The figures from Gartner reveal worldwide mobile phone sales cruising to 990.8 million units in 2006, up a hefty 21.3% from 2005’s 816.6 million units, but still a tad short of the one billion predicted.

Worldwide Mobile Phone Sales Grow 21% in 2006The market seems to be consolidating around the big name manufacturers, with other vendors now only accounting for 14% of worldwide mobile phone sales in 2006 – down 5% from 2005.

Nokia
Cellular kings Nokia continue to be the big cheese, the head honcho, the main squeeze and the top of the mountain, hogging a lardy 36.2% market share with 103 million units shifted in the fourth quarter of 2006. This represents a rise of 1.2 percentage points over the same period in 2005.

For the whole of 2006, Nokia shifted nigh-on 345 million mobile phones, grabbing a market share of 34.8%.

“Despite attracting criticism for lack of ‘slim’ products and a weak mid- range offering, Nokia was not only able to hold its No.1 position, but grow market share. Strong low-cost product offerings in the emerging markets, as well as feature rich products in the mature market, proved to be the right combination for Nokia in 2006,” commented Carolina Milanesi, principal analyst for mobile terminals research at Gartner UK.

Motorola
Puffing some way behind up the cellular hill is Motorola, who flogged a ferret’s finger over 61 million mobile phones in the fourth quarter to scoop up a market share of 21.5%.

Worldwide Mobile Phone Sales Grow 21% in 2006Motorola’s total sales for 2006 hit 209 million units, which translates into a 21.1 percent market share.

Samsung
Slipping quietly into third place is Samsung, boasting fourth quarter sales of 32 million mobile phones to snaffle an 11.3% market share.

Overall sales in 2006 were slightly more than 116 million units, a 12% increase from 2005.

Sony Ericsson
Close enough to let Samsung feel the lick of their competitive tongues is Sony Ericsson, who produced a strong last quarter of 2006, notching up 25.7 million mobile phones across the world, earning them a market share of 9%.
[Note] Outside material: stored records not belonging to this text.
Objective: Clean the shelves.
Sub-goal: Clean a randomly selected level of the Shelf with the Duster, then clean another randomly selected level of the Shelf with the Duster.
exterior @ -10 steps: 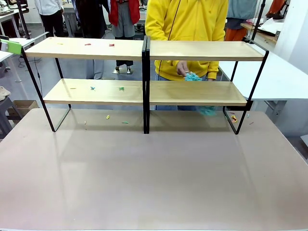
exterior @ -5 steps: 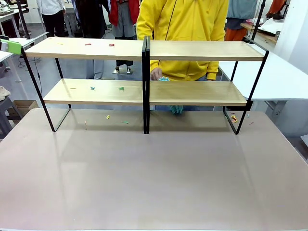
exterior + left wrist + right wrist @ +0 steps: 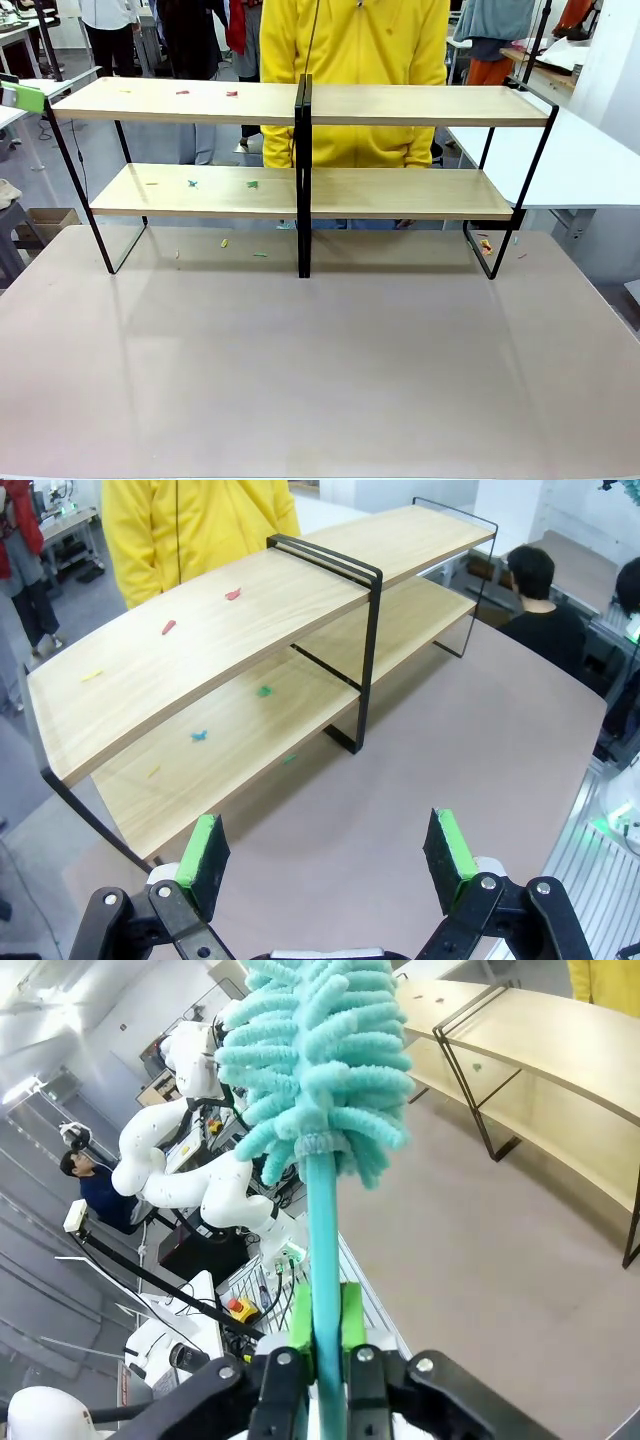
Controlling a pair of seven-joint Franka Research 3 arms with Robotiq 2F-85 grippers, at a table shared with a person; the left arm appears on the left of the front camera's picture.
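Shelves [image 3: 420,105] stand at far side of table [image 3: 320,380], person in yellow top [image 3: 355,60] close behind. Small coloured scraps [image 3: 252,184] on the 2 left boards. Left gripper [image 3: 327,848]: fingers spread wide above table. Right gripper [image 3: 323,1325]: pads pinch teal duster [image 3: 315,1060] by its handle.

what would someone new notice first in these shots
A fluffy teal duster sticks up from the shut right tool, clamped by its handle. Across the far side of the table stand the wide two-tier shelves, with small coloured scraps dotted over their left half. A person in a yellow top stands right behind them.
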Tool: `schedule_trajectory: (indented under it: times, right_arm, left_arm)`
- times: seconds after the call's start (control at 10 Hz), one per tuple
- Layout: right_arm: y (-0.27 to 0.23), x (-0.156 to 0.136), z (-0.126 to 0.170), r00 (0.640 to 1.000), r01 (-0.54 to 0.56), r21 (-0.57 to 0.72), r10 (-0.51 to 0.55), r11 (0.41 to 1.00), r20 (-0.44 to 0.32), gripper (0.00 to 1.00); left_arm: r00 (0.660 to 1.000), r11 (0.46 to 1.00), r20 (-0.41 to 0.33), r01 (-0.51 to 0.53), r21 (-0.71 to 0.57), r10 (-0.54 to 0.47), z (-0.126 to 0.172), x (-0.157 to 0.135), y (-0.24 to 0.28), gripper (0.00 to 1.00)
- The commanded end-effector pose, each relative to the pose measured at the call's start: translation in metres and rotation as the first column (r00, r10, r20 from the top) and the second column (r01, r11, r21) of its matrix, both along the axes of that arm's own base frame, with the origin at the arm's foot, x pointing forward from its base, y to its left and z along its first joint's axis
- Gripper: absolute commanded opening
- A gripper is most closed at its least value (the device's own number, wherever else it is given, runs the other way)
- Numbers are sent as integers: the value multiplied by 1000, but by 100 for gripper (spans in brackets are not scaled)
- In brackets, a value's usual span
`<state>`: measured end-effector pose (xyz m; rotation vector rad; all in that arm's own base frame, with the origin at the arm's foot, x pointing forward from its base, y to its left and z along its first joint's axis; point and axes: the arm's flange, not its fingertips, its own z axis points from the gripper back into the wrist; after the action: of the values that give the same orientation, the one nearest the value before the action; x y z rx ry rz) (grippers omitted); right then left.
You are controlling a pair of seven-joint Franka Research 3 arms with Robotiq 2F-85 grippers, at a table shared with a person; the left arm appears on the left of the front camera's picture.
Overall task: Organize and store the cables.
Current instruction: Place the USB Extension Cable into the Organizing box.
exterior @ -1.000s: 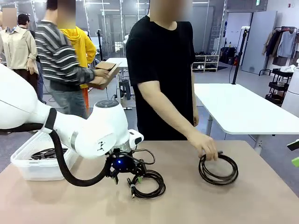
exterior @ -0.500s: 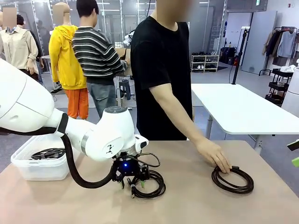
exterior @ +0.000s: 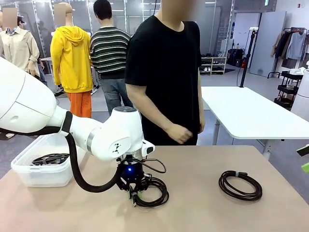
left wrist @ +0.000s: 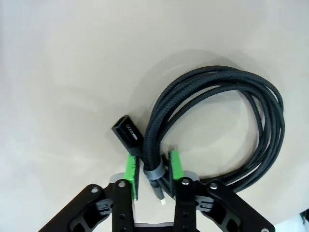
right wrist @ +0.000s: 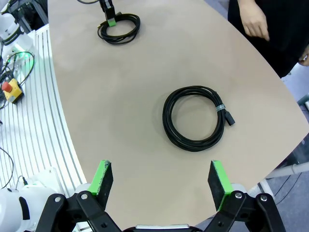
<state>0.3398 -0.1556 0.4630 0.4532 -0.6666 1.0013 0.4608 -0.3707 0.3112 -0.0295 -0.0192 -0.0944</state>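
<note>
Since a second ago the left gripper [left wrist: 152, 168] has dropped onto the near coil and its jaws have gone from spread wide to pinched together. The person's hand [exterior: 179, 134] has meanwhile let go of the other coil and drawn back to the body at twelve o'clock.

Judged from the table [exterior: 203, 212], storing is partly done. The braided cable coil [left wrist: 270, 111] at about six o'clock is gripped but lies flat, not yet lifted. The smooth black cable coil [right wrist: 168, 118], banded by a pale tie, sits alone at about four o'clock, untouched by either arm. Farther off at nine o'clock, the clear plastic bin [exterior: 38, 176] already holds some stored cables [exterior: 50, 158]. Two coils are left to carry there, this one probably first.

In the left wrist view, the green pads [left wrist: 131, 169] squeeze the braided coil's strands right at its grey tie, just beside the loose black plug [left wrist: 126, 133], which looks free of the grip. The right gripper [right wrist: 160, 176] hangs high over the table's edge with its jaws fully apart, holding nothing, the smooth coil well ahead of it at twelve o'clock in its own view.
</note>
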Motion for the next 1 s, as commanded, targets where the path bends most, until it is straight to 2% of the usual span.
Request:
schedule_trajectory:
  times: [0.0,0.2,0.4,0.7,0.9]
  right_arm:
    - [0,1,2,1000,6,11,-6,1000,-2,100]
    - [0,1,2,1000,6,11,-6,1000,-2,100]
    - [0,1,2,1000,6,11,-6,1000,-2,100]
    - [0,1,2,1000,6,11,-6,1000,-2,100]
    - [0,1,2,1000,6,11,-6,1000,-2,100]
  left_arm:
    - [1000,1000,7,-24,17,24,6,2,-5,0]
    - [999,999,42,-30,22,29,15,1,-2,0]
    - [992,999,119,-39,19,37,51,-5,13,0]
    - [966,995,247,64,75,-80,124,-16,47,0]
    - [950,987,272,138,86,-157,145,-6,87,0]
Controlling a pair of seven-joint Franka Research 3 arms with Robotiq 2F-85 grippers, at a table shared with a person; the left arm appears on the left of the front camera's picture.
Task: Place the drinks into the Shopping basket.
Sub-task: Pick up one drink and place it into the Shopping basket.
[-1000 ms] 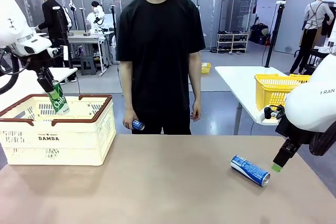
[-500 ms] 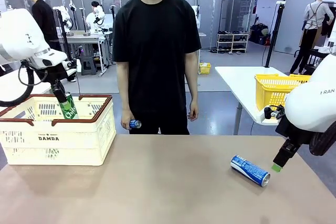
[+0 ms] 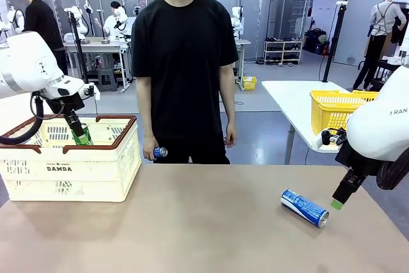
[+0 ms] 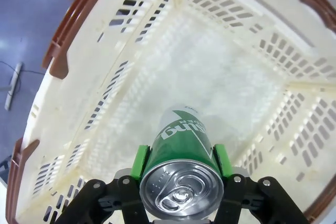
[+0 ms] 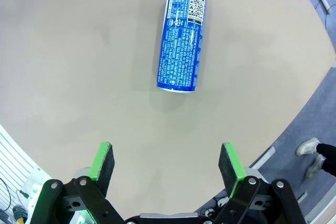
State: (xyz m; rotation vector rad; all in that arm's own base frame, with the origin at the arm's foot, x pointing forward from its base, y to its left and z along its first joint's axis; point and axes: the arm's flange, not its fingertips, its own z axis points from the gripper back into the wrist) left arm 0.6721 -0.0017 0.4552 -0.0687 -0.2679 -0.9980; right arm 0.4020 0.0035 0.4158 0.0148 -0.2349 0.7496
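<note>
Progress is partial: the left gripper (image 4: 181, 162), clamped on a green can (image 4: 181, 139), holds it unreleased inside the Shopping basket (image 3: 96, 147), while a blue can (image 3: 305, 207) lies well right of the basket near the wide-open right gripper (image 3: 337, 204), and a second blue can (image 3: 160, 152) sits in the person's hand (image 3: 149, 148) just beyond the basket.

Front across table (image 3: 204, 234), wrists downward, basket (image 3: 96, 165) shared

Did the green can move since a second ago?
Yes. The green can went down and slightly right: it poked up above the Shopping basket's rim before, and now it sits lower, inside the basket.
</note>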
Sony Ericsson’s overall sales for 2006 hit 73.6 million units, with their market share growing by 1.1 percentage points to 7.4%.

LG
In fifth place is the flagging LG, whose 17.8 million last quarter mobile phone sales saw their market share slump to 6.3 percent, down from 7.2% in the same period in 2005.

Sagem
Elbowing BenQ out from the leading six pack, Sagem registered 4.36 million units and a 1.5% market share

Worldwide sales
Fourth quarter sales in Asia-Pacific continued to soar, reaching 87.7 million units, a 56% rise from the same time in 2005.

Total unit sales for 2006 sales totalled 301 million units, up 47% from 2005’s total, with slim phones being the big sellers.

The Eastern Europe, Middle East and Africa sector saw 52.4 million new mobile phones shifted during the fourth quarter of 2006, 13% higher than 2005.

In Japan, 13 million units zipped across the sales counters, adding up to an increase of 10.9% from the fourth quarter of 2005

Latin America saw year-over-year sales up 13.5%, while North America scored a record 44.8 million units sold to end users in the fourth quarter of 2006.

Even more phones were sold in Western Europe, with sales in the fourth quarter of 2006 hitting 51.8 million phones.

“We look forward to another exciting year in the mobile phone industry with more technologies becoming available and new players from other industries entering and adding some spice to an already very highly competitive market. We expect growth to slow down and overall mobile phone sales to be up to 1.2 billion worldwide,” concluded Milanesi.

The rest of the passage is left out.